One promising new technology dubbed IdentiFlight involves sky-scanning robots that use artificial intelligence and alert the company to stop the blades from spinning as birds approach. Duke Energy installed the IdentiFlight technology in 2015, after the bird-death fine, at a 110-turbine wind farm in Wyoming and it reduced eagle deaths by 82%.

Classroom discussion questions:

  1. Do the benefits outweigh the negatives of wind turbines?
  2. How does this relate to the triple bottom line (see page 195)?

OM in the News: Apple’s Sustainability Move

Apple’s new HQ features rooftop solar panels.

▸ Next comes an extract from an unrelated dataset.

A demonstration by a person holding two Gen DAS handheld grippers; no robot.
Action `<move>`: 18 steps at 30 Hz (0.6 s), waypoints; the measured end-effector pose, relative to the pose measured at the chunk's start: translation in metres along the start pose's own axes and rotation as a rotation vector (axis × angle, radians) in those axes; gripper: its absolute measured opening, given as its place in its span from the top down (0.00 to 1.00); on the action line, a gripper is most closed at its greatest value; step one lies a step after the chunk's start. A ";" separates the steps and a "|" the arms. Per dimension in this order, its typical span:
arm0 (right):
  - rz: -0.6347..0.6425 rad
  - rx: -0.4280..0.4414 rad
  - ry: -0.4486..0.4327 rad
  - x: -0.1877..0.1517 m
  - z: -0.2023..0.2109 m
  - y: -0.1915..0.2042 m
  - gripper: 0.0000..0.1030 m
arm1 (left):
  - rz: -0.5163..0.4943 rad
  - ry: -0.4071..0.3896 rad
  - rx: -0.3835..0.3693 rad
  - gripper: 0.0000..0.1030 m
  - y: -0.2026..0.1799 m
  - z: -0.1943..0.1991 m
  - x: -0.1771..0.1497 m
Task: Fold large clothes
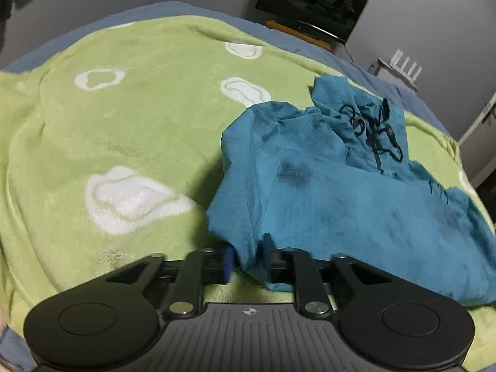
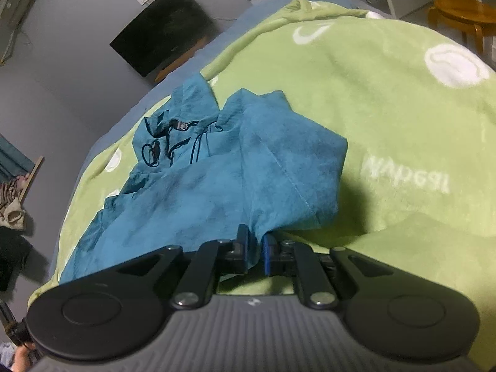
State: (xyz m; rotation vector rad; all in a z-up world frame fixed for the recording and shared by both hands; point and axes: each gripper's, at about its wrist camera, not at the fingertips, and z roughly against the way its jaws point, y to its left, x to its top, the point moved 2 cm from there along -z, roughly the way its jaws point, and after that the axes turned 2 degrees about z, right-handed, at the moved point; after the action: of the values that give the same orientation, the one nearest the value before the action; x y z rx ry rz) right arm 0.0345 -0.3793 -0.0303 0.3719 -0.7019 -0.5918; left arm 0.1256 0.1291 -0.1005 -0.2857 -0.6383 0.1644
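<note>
Between the fingers: left gripper (image 1: pixel 246 263) had parted, teal hoodie (image 1: pixel 325 186) hem loose in the gap; right gripper (image 2: pixel 254 252) was clamped on the hem.
Hoodie: partly folded on green blanket (image 1: pixel 124 124).
Risk: one-sided hold could drag the fold askew.
Hidden: sleeves tucked underneath; fingertips blurred.

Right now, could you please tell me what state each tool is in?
Left tool: open, teal hooded jacket fabric lying loose between its pads.
Right tool: shut on the jacket's edge.
</note>
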 end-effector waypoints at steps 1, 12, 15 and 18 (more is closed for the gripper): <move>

“Apple has just announced,” writes The Wall Street Journal (April 10, 2018), “that it has achieved a decade-old goal of having its facilities world-wide powered exclusively by renewable energy, an achievement that will shift the company’s sustainability efforts to its supply chain, where about 10% of suppliers have made a similar commitment”.

The tech giant said it has improved to be 100% reliant on clean energy from 96% last year in part by contracting renewable energy for the first time in India, Turkey, Brazil and Mexico. The figure covers all of its retail stores, offices, data centers, as well as its new California headquarters, Apple Park, the spaceshiplike structure that is one of the largest on-site solar installations in the world.

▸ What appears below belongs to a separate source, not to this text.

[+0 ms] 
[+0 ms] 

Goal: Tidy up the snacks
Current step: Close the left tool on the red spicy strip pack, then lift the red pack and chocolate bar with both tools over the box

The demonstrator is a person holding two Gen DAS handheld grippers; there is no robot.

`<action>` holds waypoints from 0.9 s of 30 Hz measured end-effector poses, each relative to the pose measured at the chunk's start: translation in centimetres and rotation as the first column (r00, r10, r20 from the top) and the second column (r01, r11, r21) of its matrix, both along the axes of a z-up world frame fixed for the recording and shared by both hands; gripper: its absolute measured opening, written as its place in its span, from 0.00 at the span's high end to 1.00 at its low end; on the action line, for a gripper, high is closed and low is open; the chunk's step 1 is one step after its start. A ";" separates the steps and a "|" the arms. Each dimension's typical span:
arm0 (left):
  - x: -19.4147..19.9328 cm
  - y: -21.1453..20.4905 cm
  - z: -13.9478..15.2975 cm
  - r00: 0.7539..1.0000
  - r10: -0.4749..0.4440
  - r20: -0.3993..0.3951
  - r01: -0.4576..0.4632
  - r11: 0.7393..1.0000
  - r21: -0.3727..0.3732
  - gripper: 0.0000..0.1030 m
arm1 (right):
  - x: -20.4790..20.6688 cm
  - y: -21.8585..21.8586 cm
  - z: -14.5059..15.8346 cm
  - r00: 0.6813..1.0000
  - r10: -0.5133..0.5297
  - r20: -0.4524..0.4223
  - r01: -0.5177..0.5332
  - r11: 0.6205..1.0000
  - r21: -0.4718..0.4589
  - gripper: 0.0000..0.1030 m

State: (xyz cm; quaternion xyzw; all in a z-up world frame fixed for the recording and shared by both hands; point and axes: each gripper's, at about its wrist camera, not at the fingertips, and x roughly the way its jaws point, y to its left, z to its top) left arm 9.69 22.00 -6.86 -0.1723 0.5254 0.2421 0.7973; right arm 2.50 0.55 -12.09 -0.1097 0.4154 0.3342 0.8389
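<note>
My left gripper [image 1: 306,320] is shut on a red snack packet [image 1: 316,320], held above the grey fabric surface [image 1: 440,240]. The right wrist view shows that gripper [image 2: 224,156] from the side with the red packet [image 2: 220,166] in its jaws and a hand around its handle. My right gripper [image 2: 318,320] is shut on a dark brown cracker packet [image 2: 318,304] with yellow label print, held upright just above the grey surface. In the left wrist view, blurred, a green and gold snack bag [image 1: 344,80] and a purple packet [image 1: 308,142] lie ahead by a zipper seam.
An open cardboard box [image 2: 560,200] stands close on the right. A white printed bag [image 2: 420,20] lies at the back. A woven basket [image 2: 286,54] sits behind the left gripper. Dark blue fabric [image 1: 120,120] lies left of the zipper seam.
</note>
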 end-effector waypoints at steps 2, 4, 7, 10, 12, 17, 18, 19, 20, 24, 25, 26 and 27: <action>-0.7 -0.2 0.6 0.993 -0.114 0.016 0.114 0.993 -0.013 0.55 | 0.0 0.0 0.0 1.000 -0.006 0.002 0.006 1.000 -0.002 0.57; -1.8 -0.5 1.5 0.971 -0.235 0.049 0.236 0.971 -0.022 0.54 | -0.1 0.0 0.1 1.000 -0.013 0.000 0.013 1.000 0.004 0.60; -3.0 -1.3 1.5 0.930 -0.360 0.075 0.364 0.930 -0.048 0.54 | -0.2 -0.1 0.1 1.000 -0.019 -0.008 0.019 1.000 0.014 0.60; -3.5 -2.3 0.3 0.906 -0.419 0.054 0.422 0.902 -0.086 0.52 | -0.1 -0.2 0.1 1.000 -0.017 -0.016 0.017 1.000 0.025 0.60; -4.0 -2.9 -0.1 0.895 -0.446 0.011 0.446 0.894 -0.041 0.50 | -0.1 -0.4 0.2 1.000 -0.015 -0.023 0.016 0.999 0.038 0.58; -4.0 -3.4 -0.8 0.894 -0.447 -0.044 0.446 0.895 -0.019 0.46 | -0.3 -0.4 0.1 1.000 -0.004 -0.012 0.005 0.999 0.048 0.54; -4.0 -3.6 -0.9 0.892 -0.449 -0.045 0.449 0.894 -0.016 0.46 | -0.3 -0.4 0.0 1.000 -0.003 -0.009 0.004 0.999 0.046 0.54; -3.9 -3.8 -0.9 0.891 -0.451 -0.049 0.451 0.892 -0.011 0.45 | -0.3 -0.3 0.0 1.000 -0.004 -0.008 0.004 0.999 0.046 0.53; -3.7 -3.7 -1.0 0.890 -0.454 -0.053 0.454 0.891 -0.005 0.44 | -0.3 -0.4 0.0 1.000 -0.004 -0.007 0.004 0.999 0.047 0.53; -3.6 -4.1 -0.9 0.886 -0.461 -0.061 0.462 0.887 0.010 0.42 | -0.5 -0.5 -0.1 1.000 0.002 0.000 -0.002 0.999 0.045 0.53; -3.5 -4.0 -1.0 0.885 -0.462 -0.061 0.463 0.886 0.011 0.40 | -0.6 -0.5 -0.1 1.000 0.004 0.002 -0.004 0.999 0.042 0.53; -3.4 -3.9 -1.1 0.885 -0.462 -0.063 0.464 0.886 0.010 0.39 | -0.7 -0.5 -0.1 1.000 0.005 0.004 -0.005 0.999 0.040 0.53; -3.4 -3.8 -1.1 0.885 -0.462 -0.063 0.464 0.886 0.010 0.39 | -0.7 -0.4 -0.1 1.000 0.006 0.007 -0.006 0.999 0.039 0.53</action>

Apple is just one of many global corporations trying to cut energy consumption and shift to renewable power including wind and solar, both to cut costs and slow climate change. More than 100 companies world-wide, including Apple, IKEA, Anheuser-Busch and Starbucks, pledged in 2014 to shift to 100% renewable energy. Many of these companies are now trying to accelerate efforts to convince their suppliers to join them.

Environmental experts said the bigger challenge will be making the manufacturers of the more than 200 million iPhones and 43 million iPads it sells annually wholly dependent on renewable energy. “We’re not going to stop until our supply chain is 100% renewable,” said Apple’s VP. Apple, which set that goal two years ago, said 9 more of its suppliers have committed to powering all production with 100% clean energy, bringing the total to 23 out of more than 200 suppliers. Apple also will be challenged to keep its own facilities at the 100% level in the years ahead, especially as it looks to add a new campus in the U.S. and $10 billion in data centers.

Classroom discussion questions:

  1. Why is Apple’s drive an OM issue?
  2. Why is the firm’s movement so important to industry?